Database Scaling Strategies: From Single Server to Global Scale
Author
ZTABS Team
Date Published
Every successful application eventually hits a database bottleneck. The first sign is usually a slow dashboard query. Then API response times creep up. Then you start seeing connection timeouts during peak traffic. What got you to 10,000 users will not get you to 1,000,000.
Database scaling is not a single decision — it is a sequence of strategies, each appropriate at a different stage of growth. This guide walks through them in order, from the simplest wins to global-scale architectures.
Stage 1: Vertical Scaling and Query Optimization
Before adding infrastructure complexity, extract every bit of performance from your existing setup.
Upgrade the Hardware
Vertical scaling means giving your database server more CPU, RAM, and faster storage. On managed cloud services like AWS RDS or Google Cloud SQL, this is a configuration change.
| Resource | Impact | When to Upgrade | |----------|--------|-----------------| | RAM | More data cached in memory, fewer disk reads | Buffer pool hit rate below 95% | | CPU | Faster query execution, more concurrent connections | CPU consistently above 70% | | Storage IOPS | Faster reads and writes for disk-bound workloads | I/O wait times dominating slow queries | | Network | Faster replication, faster client responses | Replication lag increasing |
Vertical scaling is limited by the largest available machine, but it buys significant runway with zero application changes.
Optimize Your Queries
The highest-ROI work is almost always query optimization. A single missing index can make a query 1000x slower.
-- Find slow queries (PostgreSQL)
SELECT
calls,
round(total_exec_time::numeric, 2) AS total_ms,
round(mean_exec_time::numeric, 2) AS avg_ms,
round((100 * total_exec_time / sum(total_exec_time) OVER ())::numeric, 2) AS percent_total,
query
FROM pg_stat_statements
ORDER BY total_exec_time DESC
LIMIT 20;
Common fixes that yield immediate improvement:
-- Add composite index for a common query pattern
CREATE INDEX CONCURRENTLY idx_orders_user_created
ON orders (user_id, created_at DESC);
-- Partial index for frequently filtered subsets
CREATE INDEX CONCURRENTLY idx_orders_pending
ON orders (created_at DESC)
WHERE status = 'pending';
-- Cover the query entirely to avoid table lookups
CREATE INDEX CONCURRENTLY idx_orders_covering
ON orders (user_id, created_at DESC)
INCLUDE (total_amount, status);
Connection Pooling
Database connections are expensive. Each PostgreSQL connection consumes roughly 10MB of RAM, and creating a new connection takes 20-50ms. Without pooling, a burst of traffic can exhaust connection limits.

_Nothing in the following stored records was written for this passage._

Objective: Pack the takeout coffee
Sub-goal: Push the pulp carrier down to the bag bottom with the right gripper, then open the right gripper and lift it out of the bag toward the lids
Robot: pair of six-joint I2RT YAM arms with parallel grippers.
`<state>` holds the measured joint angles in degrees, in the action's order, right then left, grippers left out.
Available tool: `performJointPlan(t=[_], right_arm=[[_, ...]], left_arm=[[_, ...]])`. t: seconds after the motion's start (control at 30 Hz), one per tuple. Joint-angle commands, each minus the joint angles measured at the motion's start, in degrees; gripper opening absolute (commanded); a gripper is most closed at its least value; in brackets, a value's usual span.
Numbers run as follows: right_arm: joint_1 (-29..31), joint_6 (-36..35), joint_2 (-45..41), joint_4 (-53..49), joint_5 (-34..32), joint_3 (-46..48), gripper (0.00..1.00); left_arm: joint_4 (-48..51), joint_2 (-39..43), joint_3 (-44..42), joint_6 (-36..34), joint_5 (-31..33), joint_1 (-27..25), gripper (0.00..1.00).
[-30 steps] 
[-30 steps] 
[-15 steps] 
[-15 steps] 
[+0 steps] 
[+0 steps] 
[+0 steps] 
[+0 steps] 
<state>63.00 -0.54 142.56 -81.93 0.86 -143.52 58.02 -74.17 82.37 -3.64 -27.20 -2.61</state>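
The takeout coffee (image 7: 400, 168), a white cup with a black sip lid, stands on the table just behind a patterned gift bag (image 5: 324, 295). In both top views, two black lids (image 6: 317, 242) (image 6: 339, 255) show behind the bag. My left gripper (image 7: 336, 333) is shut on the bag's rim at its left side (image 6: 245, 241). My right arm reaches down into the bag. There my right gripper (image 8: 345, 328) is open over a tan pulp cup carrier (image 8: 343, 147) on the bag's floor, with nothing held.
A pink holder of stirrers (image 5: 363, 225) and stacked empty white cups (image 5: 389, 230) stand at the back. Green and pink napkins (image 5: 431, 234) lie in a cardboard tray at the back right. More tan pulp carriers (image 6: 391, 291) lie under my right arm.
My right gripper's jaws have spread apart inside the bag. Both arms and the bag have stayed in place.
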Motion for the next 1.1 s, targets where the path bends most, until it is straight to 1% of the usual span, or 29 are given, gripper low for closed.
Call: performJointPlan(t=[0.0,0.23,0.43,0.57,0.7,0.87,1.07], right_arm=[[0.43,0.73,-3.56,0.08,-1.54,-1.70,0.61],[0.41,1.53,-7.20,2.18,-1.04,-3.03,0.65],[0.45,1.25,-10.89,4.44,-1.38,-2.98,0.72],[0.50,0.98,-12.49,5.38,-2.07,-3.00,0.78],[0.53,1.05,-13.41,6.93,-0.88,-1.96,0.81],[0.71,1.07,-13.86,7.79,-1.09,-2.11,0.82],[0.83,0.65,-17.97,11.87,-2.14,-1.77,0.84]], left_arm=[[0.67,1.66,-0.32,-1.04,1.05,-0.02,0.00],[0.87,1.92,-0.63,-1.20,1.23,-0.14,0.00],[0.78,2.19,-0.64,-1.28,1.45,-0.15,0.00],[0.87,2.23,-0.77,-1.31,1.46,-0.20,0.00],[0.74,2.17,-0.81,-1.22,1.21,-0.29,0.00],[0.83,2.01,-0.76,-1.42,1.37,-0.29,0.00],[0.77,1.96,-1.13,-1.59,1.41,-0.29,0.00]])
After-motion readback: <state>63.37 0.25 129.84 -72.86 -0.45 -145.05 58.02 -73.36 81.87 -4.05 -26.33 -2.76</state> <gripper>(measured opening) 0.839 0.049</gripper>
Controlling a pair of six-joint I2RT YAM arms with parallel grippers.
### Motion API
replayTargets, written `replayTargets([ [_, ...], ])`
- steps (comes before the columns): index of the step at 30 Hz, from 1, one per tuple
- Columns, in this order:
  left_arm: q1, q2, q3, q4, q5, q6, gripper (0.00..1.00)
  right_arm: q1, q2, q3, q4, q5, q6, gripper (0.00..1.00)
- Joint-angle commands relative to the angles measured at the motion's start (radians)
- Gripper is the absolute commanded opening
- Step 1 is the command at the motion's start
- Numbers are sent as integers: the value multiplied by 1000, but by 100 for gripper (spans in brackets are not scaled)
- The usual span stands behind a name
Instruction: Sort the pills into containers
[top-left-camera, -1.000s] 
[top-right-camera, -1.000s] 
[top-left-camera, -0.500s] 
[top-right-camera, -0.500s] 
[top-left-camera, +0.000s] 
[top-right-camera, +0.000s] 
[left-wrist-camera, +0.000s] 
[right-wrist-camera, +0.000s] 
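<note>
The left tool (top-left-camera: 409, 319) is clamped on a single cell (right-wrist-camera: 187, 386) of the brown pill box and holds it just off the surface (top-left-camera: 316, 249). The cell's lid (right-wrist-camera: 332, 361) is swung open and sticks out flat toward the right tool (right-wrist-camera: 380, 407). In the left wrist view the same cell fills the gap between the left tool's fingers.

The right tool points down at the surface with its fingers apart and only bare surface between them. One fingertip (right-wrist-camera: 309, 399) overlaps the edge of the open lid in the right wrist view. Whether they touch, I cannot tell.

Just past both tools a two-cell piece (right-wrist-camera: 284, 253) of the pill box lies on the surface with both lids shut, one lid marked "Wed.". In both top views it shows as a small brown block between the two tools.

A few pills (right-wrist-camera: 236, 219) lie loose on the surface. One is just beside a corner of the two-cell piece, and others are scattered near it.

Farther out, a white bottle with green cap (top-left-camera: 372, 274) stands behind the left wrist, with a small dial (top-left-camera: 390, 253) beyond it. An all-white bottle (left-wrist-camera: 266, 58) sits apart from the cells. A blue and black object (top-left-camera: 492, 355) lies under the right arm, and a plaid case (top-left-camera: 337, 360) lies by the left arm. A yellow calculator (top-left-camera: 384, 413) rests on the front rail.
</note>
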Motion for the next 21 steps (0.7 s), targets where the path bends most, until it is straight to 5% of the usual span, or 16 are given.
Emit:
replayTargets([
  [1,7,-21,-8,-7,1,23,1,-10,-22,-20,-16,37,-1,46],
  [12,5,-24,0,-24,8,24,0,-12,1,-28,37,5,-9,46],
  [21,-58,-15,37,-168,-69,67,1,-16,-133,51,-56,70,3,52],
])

// PgBouncer configuration (pgbouncer.ini)
// Sits between your application and PostgreSQL
// [databases]
// mydb = host=localhost port=5432 dbname=mydb
//
// [pgbouncer]
// pool_mode = transaction
// max_client_conn = 1000
// default_pool_size = 25
// reserve_pool_size = 5
Pool modes matter:
| Mode | Behavior | Best For | |------|----------|----------| | Session | One server connection per client session | Apps using prepared statements, LISTEN/NOTIFY | | Transaction | Connection returned after each transaction | Most web applications (recommended default) | | Statement | Connection returned after each statement | Simple read-heavy workloads |
Transaction mode gives the best connection reuse for typical web applications. It lets 1,000 concurrent application connections share 25 actual database connections.
Stage 2: Read Replicas
Most applications are read-heavy. Dashboards, search, reporting, and content delivery all read far more than they write. Read replicas distribute this load across multiple database instances.
How Read Replicas Work
┌───────────────┐
Writes ───────▶│ Primary DB │
│ (read/write) │
└───────┬───────┘
│ Replication
┌───────┴───────┐
│ │
┌─────▼─────┐ ┌─────▼─────┐
Reads ────▶│ Replica 1 │ │ Replica 2 │
│ (read-only)│ │ (read-only)│
└───────────┘ └───────────┘
The primary handles all writes. Replicas receive a continuous stream of changes via replication and serve read queries. This effectively multiplies your read capacity by the number of replicas.
Implementing Read/Write Splitting
import { Pool } from "pg";
const primaryPool = new Pool({
host: "db-primary.internal",
port: 5432,
database: "myapp",
max: 20,
});
const replicaPool = new Pool({
host: "db-replica.internal",
port: 5432,
database: "myapp",
max: 50,
});
async function query(sql: string, params: unknown[], options?: { readonly?: boolean }) {
const pool = options?.readonly ? replicaPool : primaryPool;
return pool.query(sql, params);
}
// Usage
const user = await query("SELECT * FROM users WHERE id = $1", [userId], { readonly: true });
const result = await query("INSERT INTO orders (user_id, total) VALUES ($1, $2) RETURNING *", [userId, total]);
Replication Lag
Replicas are eventually consistent. There is always some delay between a write hitting the primary and appearing on replicas. This lag is typically under 100ms but can spike during heavy write loads.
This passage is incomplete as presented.